Would you retype the listing below exactly as given?

··· Dataset section ···

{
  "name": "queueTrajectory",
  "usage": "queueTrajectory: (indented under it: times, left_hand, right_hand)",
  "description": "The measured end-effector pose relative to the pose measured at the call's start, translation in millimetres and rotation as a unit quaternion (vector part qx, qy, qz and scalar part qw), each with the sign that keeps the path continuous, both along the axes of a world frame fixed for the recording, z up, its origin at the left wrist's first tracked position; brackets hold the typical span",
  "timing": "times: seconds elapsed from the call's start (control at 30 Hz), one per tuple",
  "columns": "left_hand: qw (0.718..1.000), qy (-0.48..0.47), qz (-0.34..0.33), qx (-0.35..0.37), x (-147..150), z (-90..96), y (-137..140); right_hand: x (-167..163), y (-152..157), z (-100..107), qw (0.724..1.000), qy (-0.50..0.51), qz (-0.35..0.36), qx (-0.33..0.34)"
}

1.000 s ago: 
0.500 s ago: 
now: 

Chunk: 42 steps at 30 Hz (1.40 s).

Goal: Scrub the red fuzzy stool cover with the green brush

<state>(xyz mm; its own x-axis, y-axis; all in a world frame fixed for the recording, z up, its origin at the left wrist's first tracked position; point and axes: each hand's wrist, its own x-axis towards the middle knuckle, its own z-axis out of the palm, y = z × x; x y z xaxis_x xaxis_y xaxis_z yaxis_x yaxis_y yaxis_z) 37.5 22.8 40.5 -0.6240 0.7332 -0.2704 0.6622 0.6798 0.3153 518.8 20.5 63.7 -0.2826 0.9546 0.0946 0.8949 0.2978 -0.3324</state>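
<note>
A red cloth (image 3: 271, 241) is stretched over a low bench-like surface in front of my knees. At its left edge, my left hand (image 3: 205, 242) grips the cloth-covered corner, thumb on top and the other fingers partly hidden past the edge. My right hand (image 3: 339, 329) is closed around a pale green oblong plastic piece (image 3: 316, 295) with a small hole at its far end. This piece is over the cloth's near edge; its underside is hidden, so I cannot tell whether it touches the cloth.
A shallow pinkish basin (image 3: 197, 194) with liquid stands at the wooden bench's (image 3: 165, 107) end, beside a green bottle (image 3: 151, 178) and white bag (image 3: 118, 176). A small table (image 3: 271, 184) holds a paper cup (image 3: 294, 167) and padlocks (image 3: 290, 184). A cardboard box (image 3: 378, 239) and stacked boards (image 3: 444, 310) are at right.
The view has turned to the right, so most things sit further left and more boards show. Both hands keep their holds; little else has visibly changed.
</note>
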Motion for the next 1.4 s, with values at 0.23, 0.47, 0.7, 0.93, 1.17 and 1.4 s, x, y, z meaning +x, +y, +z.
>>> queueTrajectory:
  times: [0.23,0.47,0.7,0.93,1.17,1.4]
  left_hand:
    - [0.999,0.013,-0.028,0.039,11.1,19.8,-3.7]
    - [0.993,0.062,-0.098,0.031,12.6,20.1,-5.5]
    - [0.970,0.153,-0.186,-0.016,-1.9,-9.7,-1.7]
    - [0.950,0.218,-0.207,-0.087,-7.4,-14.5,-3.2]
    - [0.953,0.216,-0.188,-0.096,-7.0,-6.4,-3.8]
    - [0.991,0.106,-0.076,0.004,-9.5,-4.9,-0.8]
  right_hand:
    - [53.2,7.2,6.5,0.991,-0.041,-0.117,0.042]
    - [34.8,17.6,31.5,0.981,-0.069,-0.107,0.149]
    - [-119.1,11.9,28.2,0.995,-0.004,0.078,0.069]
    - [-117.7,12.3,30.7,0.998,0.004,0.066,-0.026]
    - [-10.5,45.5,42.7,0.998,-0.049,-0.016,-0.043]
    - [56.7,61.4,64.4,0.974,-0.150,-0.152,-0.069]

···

Expected answer
{
  "name": "queueTrajectory",
  "usage": "queueTrajectory: (indented under it: times, left_hand, right_hand)",
  "description": "The measured end-effector pose relative to the pose measured at the call's start, translation in millimetres and rotation as a unit quaternion (vector part qx, qy, qz and scalar part qw), each with the sign that keeps the path continuous, both along the axes of a world frame fixed for the recording, z up, its origin at the left wrist's first tracked position; brackets hold the typical span",
  "timing": "times: seconds elapsed from the call's start (control at 30 Hz), one per tuple",
  "columns": "left_hand: qw (0.718..1.000), qy (-0.48..0.47), qz (-0.34..0.33), qx (-0.35..0.37), x (-147..150), z (-90..96), y (-137..140); right_hand: x (-167..163), y (-152..157), z (-100..107), qw (0.724..1.000), qy (-0.50..0.51), qz (-0.35..0.36), qx (-0.33..0.34)"
}

1.000 s ago: 
0.500 s ago: 
now: 

Chunk: 42 steps at 30 Hz (1.40 s).

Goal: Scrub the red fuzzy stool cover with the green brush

<state>(xyz mm; its own x-axis, y-axis; all in a world frame fixed for the recording, z up, its origin at the left wrist's first tracked position; point and axes: each hand's wrist, its own x-axis towards the middle knuckle, its own z-axis out of the palm, y = z × x; x y z xaxis_x xaxis_y xaxis_z yaxis_x yaxis_y yaxis_z) 37.5 22.8 40.5 -0.6240 0.7332 -0.2704 0.6622 0.6798 0.3153 518.8 20.5 63.7 -0.2826 0.9546 0.0946 0.8949 0.2978 -0.3324</state>
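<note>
A red cloth (image 3: 271, 241) is stretched over a low bench-like surface in front of my knees. At its left edge, my left hand (image 3: 205, 242) grips the cloth-covered corner, thumb on top and the other fingers partly hidden past the edge. My right hand (image 3: 339, 329) is closed around a pale green oblong plastic piece (image 3: 316, 295) with a small hole at its far end. This piece is over the cloth's near edge; its underside is hidden, so I cannot tell whether it touches the cloth.
A shallow pinkish basin (image 3: 197, 194) with liquid stands at the wooden bench's (image 3: 165, 107) end, beside a green bottle (image 3: 151, 178) and white bag (image 3: 118, 176). A small table (image 3: 271, 184) holds a paper cup (image 3: 294, 167) and padlocks (image 3: 290, 184). A cardboard box (image 3: 378, 239) and stacked boards (image 3: 444, 310) are at right.
The view has turned to the right, so most things sit further left and more boards show. Both hands keep their holds; little else has visibly changed.
</note>
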Motion for the next 1.4 s, with values at 0.23, 0.47, 0.7, 0.93, 1.17 and 1.4 s, x, y, z meaning +x, +y, +z.
>>> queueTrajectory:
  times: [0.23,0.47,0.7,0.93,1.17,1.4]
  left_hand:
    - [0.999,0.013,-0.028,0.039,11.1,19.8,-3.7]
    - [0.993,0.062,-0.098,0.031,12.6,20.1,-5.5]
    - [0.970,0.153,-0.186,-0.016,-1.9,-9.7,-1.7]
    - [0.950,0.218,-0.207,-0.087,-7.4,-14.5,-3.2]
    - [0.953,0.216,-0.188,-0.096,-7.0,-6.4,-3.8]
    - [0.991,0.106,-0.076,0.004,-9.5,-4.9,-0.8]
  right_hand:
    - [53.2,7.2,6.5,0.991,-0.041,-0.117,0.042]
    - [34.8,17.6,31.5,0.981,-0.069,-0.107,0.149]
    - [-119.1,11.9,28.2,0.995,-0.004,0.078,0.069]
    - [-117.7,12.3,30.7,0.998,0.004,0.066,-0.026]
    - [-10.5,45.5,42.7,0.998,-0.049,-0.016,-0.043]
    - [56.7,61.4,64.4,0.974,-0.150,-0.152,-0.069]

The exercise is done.